On most networks, the client-server model is used. Workstations are usually clients that receive services from more powerful computers called servers. Several kinds of services are possible, including print service, file service, communications service and application service.

To put a computer on a network, you usually have to make sure the computer has a Network Interface Card (NIC), that must match the kind of computer you put it in, the kind of network and the kind of cabling in use. In addition, the workstations and the servers must run some matching network software, or they will not communicate. Four major brands of network software are listed on page 484: NetWare (from Novell), Windows NT (from Microsoft), LAN Server (from IBM) and VINES (from Banyan). To learn to manage any one of these properly will take several courses.

Several criteria are discussed on pages 485 and 486 for evaluating the performance of a LAN. This is done to determine if the LAN needs work, improvement or replacement.

  • Protocols are important. Mr. Rowe, however, discusses access methods on page 485, not protocols. He should have discussed whether a LAN supports such protocols as IP or IPX.
  • Speed of transmission is important. You will always want more speed,
  • Amount of traffic is a consideration for adding more LANs to balance the load.
  • Error rates tell us when a LAN is not working adequately. Some errors are unavoidable. The trick is to know how many is too many.
  • Efficiency of LAN software is explained as a measure of the throughput of the network. The more your users can do, the better they will like it.
  • Speed of the server, and components of the network are also important to a well functioning network. Again, faster is always better, but you need to know where the bottlenecks are to make improvements.
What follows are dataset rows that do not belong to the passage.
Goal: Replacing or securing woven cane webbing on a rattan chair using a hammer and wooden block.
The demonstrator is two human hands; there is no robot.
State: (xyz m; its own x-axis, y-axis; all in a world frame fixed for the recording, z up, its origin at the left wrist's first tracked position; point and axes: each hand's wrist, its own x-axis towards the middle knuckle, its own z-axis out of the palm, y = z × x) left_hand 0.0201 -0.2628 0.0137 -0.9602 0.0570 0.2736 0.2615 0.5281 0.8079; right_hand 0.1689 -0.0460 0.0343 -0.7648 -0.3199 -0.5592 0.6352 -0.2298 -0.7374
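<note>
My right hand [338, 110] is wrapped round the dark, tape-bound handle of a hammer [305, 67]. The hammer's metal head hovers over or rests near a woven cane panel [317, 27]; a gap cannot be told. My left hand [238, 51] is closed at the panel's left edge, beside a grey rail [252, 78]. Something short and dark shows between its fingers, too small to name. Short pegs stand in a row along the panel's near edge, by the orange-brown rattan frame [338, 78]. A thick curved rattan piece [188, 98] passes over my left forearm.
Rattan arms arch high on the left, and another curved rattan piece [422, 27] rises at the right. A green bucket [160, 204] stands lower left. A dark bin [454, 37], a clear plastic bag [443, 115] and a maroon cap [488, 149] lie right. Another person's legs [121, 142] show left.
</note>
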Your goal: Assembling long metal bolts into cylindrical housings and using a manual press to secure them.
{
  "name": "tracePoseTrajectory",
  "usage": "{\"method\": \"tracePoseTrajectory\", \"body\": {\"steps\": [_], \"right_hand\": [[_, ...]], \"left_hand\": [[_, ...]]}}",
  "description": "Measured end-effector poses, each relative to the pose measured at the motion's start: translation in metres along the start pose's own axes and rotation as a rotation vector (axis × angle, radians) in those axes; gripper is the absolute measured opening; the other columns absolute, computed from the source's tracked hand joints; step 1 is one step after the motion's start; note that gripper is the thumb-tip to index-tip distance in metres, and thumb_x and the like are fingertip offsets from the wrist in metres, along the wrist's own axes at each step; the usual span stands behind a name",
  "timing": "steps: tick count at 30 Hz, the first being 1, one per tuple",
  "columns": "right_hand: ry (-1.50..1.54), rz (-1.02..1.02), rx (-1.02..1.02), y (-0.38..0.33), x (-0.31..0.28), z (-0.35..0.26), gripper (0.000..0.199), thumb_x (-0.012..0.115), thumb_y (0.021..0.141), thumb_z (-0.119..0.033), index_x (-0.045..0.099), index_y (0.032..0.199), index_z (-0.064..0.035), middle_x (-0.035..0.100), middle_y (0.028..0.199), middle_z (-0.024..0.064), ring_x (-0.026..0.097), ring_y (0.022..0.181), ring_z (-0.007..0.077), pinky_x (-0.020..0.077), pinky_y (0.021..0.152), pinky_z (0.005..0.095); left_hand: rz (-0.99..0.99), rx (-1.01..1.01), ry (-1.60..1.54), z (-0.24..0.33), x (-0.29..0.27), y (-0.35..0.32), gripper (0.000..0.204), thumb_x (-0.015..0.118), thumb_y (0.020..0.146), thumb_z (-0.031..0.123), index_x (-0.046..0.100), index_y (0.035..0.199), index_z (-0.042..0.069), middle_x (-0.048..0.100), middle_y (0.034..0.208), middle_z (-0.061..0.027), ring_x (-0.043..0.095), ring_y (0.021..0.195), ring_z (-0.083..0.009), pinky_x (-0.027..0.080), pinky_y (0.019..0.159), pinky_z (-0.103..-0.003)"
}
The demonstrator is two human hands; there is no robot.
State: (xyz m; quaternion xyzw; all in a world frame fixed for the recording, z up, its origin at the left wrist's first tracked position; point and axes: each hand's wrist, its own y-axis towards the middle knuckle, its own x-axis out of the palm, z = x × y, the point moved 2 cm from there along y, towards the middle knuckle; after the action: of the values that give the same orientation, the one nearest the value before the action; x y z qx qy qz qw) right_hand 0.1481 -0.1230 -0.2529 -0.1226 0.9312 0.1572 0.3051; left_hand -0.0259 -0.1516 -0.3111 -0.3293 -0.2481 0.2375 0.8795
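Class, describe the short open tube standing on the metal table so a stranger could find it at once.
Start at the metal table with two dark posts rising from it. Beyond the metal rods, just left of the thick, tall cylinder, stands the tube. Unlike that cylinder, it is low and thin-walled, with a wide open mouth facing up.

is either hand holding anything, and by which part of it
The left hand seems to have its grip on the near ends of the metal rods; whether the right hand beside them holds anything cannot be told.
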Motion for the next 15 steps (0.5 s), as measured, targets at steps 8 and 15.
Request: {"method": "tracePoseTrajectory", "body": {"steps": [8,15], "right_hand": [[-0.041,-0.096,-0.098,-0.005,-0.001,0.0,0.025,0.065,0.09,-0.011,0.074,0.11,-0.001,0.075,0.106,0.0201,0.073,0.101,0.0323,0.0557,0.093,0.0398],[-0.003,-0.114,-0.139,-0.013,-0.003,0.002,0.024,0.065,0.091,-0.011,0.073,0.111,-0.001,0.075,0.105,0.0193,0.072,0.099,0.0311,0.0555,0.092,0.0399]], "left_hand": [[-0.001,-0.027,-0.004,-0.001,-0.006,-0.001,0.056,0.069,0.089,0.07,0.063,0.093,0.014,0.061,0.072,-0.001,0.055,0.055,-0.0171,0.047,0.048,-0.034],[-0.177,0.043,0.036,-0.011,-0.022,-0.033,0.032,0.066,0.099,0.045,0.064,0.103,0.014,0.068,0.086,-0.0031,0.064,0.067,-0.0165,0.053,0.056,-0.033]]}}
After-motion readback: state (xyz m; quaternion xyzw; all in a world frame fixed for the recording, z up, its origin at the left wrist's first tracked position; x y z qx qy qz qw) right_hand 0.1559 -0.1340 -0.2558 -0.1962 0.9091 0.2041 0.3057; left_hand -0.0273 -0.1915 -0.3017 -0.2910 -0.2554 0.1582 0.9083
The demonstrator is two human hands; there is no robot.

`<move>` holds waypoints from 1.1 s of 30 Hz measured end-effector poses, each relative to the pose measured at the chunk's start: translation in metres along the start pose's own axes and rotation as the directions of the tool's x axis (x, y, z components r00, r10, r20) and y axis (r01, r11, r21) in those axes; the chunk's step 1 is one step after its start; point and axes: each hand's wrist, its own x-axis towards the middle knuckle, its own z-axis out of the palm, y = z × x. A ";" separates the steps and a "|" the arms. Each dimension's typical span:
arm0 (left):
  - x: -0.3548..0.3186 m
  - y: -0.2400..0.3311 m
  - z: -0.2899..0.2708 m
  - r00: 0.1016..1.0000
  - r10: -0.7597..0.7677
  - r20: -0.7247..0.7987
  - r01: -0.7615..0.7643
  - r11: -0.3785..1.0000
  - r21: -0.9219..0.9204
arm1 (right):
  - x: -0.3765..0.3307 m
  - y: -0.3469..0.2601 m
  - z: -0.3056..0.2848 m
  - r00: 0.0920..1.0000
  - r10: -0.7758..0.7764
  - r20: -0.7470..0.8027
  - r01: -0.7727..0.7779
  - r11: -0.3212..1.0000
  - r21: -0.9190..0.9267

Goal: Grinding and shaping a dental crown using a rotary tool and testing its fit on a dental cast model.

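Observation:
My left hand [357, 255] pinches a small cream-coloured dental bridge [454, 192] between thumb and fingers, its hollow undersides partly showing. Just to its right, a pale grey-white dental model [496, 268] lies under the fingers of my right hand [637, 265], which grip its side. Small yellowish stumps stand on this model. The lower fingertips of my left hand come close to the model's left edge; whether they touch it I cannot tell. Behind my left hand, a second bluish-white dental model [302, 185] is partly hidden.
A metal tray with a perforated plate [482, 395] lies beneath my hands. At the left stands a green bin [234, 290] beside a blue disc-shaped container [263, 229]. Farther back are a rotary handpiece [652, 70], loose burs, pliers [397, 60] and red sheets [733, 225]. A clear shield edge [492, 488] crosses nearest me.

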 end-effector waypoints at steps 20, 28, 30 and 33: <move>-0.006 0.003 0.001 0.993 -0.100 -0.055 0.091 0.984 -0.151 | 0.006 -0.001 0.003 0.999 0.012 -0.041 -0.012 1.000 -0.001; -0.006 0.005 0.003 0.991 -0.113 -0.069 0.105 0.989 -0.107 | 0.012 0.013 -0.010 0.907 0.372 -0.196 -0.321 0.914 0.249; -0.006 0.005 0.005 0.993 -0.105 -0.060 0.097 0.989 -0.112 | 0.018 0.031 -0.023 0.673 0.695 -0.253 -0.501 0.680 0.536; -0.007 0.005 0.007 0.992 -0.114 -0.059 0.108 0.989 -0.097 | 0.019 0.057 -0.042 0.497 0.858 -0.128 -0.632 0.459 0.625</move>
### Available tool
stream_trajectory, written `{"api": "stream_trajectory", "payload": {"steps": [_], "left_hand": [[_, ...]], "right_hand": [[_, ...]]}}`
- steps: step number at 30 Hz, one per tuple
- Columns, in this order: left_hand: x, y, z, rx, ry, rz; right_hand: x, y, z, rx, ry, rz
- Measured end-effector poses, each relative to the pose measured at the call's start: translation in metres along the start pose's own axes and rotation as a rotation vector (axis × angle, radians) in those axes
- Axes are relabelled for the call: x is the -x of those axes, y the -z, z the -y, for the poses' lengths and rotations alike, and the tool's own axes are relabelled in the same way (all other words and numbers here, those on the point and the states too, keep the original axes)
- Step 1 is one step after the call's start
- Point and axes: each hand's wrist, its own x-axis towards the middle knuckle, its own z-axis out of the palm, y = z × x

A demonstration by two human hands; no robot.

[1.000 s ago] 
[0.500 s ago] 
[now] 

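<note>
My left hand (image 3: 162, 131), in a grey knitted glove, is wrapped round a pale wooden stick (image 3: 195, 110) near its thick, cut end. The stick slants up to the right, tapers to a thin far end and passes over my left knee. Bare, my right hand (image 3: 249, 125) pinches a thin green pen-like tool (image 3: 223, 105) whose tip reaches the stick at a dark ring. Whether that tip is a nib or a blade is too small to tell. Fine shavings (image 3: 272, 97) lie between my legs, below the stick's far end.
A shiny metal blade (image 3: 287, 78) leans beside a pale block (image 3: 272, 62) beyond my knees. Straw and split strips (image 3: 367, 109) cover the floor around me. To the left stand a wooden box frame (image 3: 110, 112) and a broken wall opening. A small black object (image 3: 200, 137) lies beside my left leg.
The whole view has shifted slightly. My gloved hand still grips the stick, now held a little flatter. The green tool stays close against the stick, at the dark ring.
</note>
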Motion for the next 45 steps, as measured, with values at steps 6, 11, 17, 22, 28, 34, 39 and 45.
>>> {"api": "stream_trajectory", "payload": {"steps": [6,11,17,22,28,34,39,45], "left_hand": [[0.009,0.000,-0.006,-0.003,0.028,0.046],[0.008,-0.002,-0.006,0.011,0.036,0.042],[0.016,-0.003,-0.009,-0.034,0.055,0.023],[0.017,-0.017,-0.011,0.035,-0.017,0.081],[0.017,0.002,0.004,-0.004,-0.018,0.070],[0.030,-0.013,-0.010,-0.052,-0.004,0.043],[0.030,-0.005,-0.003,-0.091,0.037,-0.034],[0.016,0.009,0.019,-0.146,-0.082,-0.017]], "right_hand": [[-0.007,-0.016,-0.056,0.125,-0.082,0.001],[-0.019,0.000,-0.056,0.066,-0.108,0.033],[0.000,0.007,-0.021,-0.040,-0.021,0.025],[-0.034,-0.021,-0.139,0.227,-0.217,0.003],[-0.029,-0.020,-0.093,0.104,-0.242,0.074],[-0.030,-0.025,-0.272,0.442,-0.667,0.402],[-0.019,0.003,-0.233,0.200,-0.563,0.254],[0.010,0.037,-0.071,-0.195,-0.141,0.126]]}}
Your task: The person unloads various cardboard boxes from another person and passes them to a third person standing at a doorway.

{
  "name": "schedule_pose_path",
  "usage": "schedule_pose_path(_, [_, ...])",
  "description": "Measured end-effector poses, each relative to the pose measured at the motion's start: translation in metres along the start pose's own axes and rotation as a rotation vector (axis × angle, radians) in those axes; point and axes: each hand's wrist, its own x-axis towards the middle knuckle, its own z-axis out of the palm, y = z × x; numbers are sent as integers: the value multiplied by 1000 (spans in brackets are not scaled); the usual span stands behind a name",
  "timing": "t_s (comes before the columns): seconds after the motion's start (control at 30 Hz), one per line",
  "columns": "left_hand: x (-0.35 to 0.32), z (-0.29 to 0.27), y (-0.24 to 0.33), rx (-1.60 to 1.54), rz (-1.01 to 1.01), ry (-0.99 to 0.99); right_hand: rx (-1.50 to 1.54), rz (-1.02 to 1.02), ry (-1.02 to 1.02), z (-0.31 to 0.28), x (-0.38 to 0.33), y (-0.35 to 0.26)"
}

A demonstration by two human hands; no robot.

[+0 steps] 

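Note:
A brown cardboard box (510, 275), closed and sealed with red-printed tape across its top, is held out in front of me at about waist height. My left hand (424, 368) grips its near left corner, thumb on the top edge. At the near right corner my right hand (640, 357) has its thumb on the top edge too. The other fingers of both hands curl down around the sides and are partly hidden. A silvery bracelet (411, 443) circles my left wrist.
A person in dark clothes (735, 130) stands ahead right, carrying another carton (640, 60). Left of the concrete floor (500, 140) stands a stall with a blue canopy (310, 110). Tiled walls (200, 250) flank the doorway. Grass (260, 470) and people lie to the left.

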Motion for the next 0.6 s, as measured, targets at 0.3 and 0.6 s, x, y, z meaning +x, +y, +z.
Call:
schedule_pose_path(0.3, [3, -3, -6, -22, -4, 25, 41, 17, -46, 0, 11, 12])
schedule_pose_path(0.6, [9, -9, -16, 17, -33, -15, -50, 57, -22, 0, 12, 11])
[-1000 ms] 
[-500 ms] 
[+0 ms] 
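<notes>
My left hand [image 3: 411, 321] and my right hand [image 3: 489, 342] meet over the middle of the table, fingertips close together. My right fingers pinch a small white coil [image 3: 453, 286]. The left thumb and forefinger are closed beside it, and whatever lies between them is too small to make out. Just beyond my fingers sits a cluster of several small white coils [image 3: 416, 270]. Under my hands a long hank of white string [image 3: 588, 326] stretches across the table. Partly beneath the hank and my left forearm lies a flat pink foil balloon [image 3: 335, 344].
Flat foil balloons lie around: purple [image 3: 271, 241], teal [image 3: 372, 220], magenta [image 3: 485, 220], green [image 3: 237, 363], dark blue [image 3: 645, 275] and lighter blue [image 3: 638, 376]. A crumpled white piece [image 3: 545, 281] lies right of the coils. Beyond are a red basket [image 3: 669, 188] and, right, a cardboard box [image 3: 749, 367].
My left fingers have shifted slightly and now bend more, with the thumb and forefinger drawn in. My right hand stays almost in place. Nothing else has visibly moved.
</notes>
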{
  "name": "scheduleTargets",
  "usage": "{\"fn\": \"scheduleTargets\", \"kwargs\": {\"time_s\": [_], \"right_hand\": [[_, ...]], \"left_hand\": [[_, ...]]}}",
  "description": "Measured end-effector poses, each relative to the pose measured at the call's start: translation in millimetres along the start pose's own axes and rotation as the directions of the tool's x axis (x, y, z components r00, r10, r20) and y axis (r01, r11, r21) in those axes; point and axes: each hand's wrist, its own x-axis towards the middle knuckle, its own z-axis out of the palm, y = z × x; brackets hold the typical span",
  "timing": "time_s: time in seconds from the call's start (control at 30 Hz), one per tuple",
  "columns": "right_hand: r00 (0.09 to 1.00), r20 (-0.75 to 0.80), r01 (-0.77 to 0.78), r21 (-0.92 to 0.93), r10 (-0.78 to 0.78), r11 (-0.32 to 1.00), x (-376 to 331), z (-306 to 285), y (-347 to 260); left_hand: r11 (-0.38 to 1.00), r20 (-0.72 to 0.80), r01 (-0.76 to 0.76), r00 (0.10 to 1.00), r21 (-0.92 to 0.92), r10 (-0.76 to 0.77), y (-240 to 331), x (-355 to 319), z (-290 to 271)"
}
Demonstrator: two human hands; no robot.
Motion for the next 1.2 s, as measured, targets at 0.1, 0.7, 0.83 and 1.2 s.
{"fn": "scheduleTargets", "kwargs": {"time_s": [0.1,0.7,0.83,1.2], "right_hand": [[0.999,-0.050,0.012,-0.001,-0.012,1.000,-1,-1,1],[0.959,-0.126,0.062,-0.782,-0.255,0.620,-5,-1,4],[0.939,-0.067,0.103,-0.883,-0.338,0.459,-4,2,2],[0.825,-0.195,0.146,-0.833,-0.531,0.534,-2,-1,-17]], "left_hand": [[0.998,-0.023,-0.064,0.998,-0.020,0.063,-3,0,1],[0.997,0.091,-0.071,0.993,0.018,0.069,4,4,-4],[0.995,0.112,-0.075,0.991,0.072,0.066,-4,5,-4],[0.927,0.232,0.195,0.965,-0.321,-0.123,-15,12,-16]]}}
On page 492, there is a discussion of several ideas about managing a LAN. The topics are not all obvious to an outsider to the business. Some important ones are:

  • Having a LAN Administrator appointed to be in charge of the LAN.
  • Physically protecting resources from intended or unintended damage.
  • Documenting everything about the LAN.
  • Change control: determining the effects of proposed changes before instituting them.
  • Hardware and software backup: having a copy of files and spare parts.
  • Restricting access to data as well as to devices.